La création artistique et intellectuelle étant essentielle pour toute société civilisée, l’on pourrait arguer que protéger les auteurs revient à protéger « la Société » toute entière — et c’est sans nul doute la préoccupation sincère qui a animé plusieurs générations de législateurs au cours des trois derniers siècles. Reste à se poser, néanmoins, deux questions élémentaires : premièrement, est-ce vraiment l’auteur que l’on cherche à protéger, et deuxièmement, de quoi les auteurs ont-ils besoin qu’on les protège ?

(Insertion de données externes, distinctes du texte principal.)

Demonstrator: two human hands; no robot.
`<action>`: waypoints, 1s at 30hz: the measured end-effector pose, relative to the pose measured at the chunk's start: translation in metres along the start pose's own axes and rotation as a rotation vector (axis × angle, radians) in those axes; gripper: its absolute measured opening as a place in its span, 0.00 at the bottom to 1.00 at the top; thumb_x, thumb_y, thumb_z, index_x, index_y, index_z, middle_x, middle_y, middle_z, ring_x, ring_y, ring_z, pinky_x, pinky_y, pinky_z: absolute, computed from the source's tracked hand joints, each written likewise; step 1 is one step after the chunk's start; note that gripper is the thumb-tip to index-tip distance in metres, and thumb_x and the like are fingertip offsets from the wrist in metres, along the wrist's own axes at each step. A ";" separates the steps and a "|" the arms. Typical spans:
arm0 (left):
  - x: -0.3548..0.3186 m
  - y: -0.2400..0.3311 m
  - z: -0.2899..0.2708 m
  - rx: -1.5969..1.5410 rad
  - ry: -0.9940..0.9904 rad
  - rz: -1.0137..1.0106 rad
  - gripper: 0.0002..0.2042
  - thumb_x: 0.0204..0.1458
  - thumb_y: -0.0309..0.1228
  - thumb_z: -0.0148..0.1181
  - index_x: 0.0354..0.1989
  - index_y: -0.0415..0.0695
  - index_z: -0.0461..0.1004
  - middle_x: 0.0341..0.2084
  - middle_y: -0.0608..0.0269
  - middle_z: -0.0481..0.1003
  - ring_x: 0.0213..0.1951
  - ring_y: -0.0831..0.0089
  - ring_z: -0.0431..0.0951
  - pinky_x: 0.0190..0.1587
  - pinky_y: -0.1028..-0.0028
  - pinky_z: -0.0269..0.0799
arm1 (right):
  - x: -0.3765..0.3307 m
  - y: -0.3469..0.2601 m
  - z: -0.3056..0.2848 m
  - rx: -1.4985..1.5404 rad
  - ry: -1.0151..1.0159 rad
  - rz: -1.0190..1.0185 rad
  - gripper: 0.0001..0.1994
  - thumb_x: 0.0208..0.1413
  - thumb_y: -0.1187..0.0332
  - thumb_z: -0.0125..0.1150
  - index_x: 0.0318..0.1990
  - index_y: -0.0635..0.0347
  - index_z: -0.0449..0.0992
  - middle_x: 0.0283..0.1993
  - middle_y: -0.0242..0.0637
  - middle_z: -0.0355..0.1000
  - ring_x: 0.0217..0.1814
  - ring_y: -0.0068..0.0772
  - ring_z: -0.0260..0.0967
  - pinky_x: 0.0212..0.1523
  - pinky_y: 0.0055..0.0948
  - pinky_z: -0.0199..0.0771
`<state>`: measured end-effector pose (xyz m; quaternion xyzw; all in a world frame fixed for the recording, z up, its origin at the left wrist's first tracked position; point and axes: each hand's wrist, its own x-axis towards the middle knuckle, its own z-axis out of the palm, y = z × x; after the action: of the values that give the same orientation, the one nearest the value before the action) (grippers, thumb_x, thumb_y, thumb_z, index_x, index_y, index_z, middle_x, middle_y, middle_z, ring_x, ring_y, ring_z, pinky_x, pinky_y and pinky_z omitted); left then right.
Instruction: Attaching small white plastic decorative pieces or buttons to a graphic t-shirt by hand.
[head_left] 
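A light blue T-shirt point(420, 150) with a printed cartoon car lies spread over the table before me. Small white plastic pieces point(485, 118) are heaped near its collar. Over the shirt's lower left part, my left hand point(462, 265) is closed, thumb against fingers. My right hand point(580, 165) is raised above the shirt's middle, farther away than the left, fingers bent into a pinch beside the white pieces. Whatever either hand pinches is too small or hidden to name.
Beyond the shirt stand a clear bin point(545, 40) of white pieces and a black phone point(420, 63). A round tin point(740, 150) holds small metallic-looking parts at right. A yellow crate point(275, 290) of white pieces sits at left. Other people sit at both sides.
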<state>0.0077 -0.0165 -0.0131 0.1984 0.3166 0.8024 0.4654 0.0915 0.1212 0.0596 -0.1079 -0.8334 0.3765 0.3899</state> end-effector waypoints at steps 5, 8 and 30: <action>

 Vous avez dit « droit d’auteur » ?

La première de ces questions, aujourd’hui et en l’état du droit, pourrait presque prêter à rire. Impossible de croire sérieusement que c’est par égard envers les auteurs que l’on persiste à « protéger » diligemment leurs œuvres plusieurs décennies après leur mort, pour une durée qui atteint aujourd’hui plus d’un siècle (faut-il rappeler que l’Internationale, écrite juste après la Commune de Paris, attend aujourd’hui encore d’entrer dans le domaine public ?). Une durée qui s’allonge d’ailleurs d’année en année — au point que les instances européennes peuvent aujourd’hui préconiser sans rire d’étendre à une durée de 95 ans le droit voisin sur les enregistrements.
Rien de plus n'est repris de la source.